Location
- Batticaloa, Batticaloa District, Eastern Province Sri Lanka
- Coordinates: 7°43′12.10″N 81°42′05.60″E﻿ / ﻿7.7200278°N 81.7015556°E

Information
- School type: Public provincial 1C
- School district: Batticaloa Education Zone
- Authority: Eastern Provincial Council
- Principal: N. Durairajasingam

= Mahajana College, Batticaloa =

School in Batticaloa, Sri Lanka

Mahajana College is a provincial school in Batticaloa, Sri Lanka.

== History ==
The school was founded in 1875 by Rev. John Hilner. It was changed some time later to a teachers training college, but in 1925 became Arasadi Methodist Mission Tamil Mixed School. Ten years later it was changed to the Mahajana College, but in 1962 the college came under the government's national policy, and became the Arasadi Tamil Mixed School. It was renamed Mahajana College in 1992.

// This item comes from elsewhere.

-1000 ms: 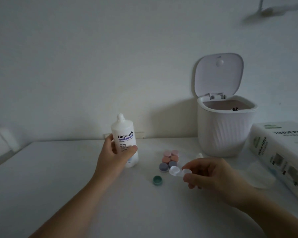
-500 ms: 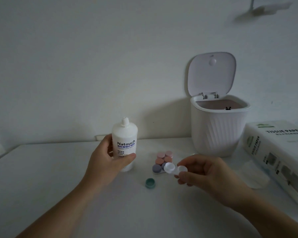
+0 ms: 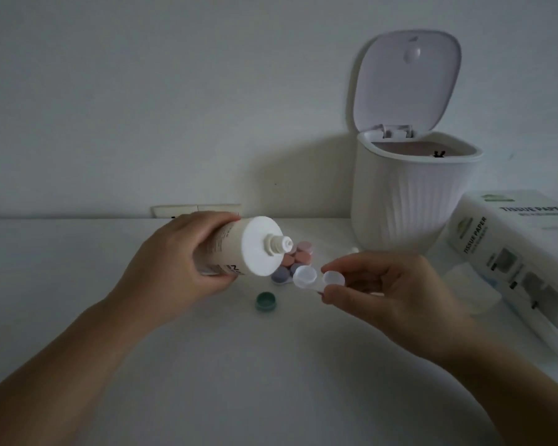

The British Council of Sri Lanka honored the college in 2011 for providing a portfolio of evidence among the best ten submitted for the International School Award.

== Co-curricular activities ==
In 2016, students in the college's Environment Pioneer Student Group staged a World Environment Day "awareness walk" and street play to call attention to environmental protection. They also sold environmentally friendly bags to reduce the use of plastic bags.

The college hosted "Thinking Day—2013" to commemorate Girl Guide founders Lord Baden and Lady Olave Powell, presenting awards and badges to "those who helped the Girl Guide movement in the Batticaloa District". A symposium at the event included Senior Public Health Inspector P. Manokaran's talk on the "high incidence of breast and cervical cancer in Sri Lanka in the Batticaloa district" and he explained, "early detection of this was easy and is curable at the early stages".

== Events at the college ==
The Traditional Industries and Small Enterprise Development Ministry announced a cottage industry development programme in the Batticaloa district at Mahajana College, Batticaloa, in March 2012. The programme included, "grants, bank loans and to provide market access to the public in Batticaloa to start small industries under the programme, ministry sources said".

The college held "Divi Neguma National Exhibition" at Mahajana College, Batticaloa, in November 2014, to support small and traditional industries in the Eastern Province that had closed as a result of terrorism. These industries had been re-established to strengthen the economy of the area. Traditional Industries and Small Enterprise Development Minister Douglas Devenandar said these industries had flourished in the East making the area a hive of economic activity. According to the minister, "Divi Neguma" Programme would bring economic benefits to over one million family units.

In December 2015, the college celebrated with more than 270 participants (including special invitees, students and their parents) at a scholarships awarding ceremony to students who had "received a minimum 6 credits in one sitting with Maths". Speaker Rev. Fr. Rajeevan encouraged students who receive the award to "become helpers to others in the future".